Una via di uscita ‘alla portoghese’ se il negoziato dovesse fallire

Giuseppe Pennisi – Avvenire

Data la situazione del negoziato, vale la pena chiedersi se la Grecia può uscire dall’Unione monetaria senza che si facciano troppo male sia Atene sia gli altri Stati che fanno parte dell’area dell’euro. Occorre dire che negli ultimi cinquant’anni non sono mancati casi di unioni monetarie che si sono ‘sciolte’ senza grandi crisi o anche che siano state ‘lasciate’ da uno solo degli Stati membri senza che ci siano state grandi sofferenze. A differenza di altre unioni monetarie, però, l’area dell’euro è stata costruita come passo per contribuire a trasformare l’Unione europea in una confederazione o anche federazione politica. Ciò comporta un nodo giuridico: può la Grecia, Stato membro dell’Ue che ha scelto volontariamente e liberamente di entrare nell’Eurozona, uscirne senza lasciare, simultaneamente l’Ue medesima? I giuristi paiono concordi: uscire dall’euro vuol dire uscire dell’Unione europea, con le conseguenze che si possono immaginare (imposizione di dazi doganali, fine dei fondi strutturali e dei finanziamenti della Bei e via discorrendo).

In diritto internazionale, e in diritto europeo, ostacoli puramente giuridici sono superabili se tutte le parti in causa sono d’accordo nel farlo. Il premio Nobel Paul Krugman ha scritto, correttamente, che il nodo di fondo non è tecnico-giuridico ma politico: la mancanza del minimo di fiducia reciproca tra l’attuale governo greco e i creditori.

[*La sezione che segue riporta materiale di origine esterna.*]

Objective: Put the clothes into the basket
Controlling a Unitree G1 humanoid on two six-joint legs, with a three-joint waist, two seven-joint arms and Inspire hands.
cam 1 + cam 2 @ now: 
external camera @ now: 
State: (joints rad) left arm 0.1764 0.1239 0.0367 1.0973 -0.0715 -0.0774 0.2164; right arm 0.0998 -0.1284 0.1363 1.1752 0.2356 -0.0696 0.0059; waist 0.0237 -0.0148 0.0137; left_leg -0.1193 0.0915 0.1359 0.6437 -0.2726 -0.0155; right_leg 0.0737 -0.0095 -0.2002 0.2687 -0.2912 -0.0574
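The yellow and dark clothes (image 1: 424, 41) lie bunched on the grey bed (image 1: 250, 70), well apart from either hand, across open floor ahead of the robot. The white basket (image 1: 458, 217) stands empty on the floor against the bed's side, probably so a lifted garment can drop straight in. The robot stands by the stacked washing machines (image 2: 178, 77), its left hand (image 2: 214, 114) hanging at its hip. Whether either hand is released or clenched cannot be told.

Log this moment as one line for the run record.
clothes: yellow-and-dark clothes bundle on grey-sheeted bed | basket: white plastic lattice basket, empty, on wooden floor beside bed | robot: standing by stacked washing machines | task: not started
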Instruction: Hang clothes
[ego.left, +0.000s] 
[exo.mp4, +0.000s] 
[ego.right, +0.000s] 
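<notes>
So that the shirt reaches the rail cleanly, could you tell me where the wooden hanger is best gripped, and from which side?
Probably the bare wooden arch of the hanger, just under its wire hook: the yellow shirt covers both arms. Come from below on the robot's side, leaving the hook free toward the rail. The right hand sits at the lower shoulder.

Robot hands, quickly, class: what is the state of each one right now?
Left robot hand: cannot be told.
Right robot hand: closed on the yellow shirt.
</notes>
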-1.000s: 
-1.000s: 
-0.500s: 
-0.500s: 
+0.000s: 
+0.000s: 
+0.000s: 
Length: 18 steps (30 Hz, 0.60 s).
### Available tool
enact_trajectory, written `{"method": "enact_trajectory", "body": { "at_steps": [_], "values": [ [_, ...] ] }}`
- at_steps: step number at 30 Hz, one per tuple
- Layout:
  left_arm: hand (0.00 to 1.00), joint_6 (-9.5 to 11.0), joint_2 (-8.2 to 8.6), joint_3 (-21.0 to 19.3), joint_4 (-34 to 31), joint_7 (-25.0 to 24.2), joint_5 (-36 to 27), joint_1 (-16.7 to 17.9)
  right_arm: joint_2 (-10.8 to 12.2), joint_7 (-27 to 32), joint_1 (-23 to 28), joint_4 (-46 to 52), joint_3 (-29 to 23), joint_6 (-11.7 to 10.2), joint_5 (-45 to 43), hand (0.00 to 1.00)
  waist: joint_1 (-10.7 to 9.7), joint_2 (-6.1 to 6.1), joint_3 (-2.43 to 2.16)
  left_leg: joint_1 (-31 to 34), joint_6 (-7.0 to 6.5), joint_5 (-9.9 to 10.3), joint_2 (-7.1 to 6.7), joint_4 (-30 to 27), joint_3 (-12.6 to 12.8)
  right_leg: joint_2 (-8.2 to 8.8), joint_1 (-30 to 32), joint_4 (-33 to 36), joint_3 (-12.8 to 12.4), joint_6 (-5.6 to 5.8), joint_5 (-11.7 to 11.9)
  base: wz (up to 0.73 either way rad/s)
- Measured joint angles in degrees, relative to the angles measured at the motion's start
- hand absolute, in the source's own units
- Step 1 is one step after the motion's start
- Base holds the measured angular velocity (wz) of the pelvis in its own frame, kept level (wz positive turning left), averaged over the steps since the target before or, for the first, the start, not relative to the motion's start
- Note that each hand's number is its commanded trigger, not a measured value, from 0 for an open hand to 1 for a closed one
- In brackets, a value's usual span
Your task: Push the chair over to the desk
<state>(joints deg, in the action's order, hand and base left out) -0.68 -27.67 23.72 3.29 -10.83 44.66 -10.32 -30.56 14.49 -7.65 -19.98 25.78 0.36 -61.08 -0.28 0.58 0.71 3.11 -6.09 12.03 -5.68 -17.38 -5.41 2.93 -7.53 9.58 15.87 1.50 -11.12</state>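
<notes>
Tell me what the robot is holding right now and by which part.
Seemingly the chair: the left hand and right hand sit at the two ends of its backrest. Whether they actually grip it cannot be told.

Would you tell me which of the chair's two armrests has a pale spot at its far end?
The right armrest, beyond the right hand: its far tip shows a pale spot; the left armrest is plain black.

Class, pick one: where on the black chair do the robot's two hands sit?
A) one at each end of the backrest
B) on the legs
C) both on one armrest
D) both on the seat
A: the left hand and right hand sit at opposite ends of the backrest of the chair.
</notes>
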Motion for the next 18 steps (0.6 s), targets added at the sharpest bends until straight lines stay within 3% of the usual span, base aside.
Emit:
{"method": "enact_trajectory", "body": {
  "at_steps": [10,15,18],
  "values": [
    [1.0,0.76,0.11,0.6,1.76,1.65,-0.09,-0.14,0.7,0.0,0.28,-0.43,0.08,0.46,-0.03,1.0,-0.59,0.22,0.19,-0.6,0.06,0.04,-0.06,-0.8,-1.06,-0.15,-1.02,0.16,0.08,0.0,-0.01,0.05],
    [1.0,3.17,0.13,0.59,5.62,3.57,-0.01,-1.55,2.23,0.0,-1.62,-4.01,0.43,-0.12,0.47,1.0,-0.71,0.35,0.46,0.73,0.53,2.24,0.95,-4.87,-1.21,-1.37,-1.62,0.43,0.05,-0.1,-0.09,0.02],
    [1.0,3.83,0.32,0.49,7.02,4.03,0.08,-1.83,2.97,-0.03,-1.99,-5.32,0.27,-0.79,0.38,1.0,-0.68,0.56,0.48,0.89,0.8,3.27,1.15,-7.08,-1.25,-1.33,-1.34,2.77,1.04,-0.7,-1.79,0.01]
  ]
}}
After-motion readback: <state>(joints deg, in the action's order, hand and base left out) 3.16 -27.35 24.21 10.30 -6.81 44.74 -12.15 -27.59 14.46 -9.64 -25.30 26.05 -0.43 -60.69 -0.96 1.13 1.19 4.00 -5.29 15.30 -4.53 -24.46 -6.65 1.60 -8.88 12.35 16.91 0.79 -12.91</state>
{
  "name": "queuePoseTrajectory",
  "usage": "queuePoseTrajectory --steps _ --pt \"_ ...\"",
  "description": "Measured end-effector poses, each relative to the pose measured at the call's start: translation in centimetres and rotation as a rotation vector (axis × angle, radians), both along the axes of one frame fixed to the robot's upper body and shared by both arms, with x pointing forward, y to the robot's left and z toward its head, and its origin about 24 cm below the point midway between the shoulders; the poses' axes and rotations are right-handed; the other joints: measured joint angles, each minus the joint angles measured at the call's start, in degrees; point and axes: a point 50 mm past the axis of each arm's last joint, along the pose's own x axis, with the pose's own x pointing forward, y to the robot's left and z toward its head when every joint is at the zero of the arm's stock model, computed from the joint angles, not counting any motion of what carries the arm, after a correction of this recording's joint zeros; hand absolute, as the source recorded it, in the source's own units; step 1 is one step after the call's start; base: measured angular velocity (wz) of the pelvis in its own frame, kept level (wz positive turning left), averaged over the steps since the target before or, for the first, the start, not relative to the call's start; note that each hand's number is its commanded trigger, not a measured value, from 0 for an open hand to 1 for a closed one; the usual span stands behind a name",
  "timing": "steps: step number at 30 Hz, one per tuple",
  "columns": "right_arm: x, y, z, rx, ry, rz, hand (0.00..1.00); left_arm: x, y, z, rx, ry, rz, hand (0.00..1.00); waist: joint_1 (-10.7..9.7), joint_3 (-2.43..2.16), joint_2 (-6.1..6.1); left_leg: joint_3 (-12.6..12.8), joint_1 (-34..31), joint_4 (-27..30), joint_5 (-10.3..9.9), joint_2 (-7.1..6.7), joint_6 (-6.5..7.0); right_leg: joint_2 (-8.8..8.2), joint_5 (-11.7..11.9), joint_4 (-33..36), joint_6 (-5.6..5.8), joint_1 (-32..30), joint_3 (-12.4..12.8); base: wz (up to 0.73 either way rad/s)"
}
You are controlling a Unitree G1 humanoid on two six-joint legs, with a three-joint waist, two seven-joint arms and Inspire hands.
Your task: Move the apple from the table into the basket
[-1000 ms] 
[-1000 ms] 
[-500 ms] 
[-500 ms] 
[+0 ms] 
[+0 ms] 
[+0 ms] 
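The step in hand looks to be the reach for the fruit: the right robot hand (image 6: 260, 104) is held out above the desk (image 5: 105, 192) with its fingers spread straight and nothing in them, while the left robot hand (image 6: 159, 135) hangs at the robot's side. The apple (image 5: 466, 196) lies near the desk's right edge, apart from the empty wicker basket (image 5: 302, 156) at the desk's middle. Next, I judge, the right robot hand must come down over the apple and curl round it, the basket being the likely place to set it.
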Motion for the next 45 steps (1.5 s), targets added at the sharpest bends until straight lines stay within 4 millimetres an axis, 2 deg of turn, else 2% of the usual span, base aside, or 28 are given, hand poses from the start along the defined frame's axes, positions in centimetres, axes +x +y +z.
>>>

Se ci fosse tale fiducia, non sarebbe difficile delineare una via d’uscita tecnica. Nel febbraio 2012, la crisi portoghese ha spinto alcuni economisti lusitani a lavorare su ipotesi di uscita: una fase di transizione di alcune settimane (autorizzando severi controlli sui movimenti di capitale); la stampa di una nuova unità di misura, transazione e riserva (ossia una nuova moneta) con cui sostituire l’euro; l’ingresso in quello che viene giornalisticamente chiamato lo Sme2 (l’accordo sui cambi che consente fluttuazioni del 15%). La proposta prevedeva il rimborso del debito in euro (non nella nuova moneta). Solo che i greci non possono farlo perché hanno le casse vuote. La proposta non è più d’attualità per Lisbona dato che, in seguito ad un severo programma di riassetto strutturale, il Portogallo – il cui debito pubblico in percentuale del Pil è leggermente inferiore a quello dell’Italia – è stato ‘promosso’’dalla trojka (Bce, Fmi, Commissione europea). Contiene, però, idee che possono essere utili alla Grecia. Sempre che si stabilisca il clima di fiducia essenziale per fare parte della stessa unione.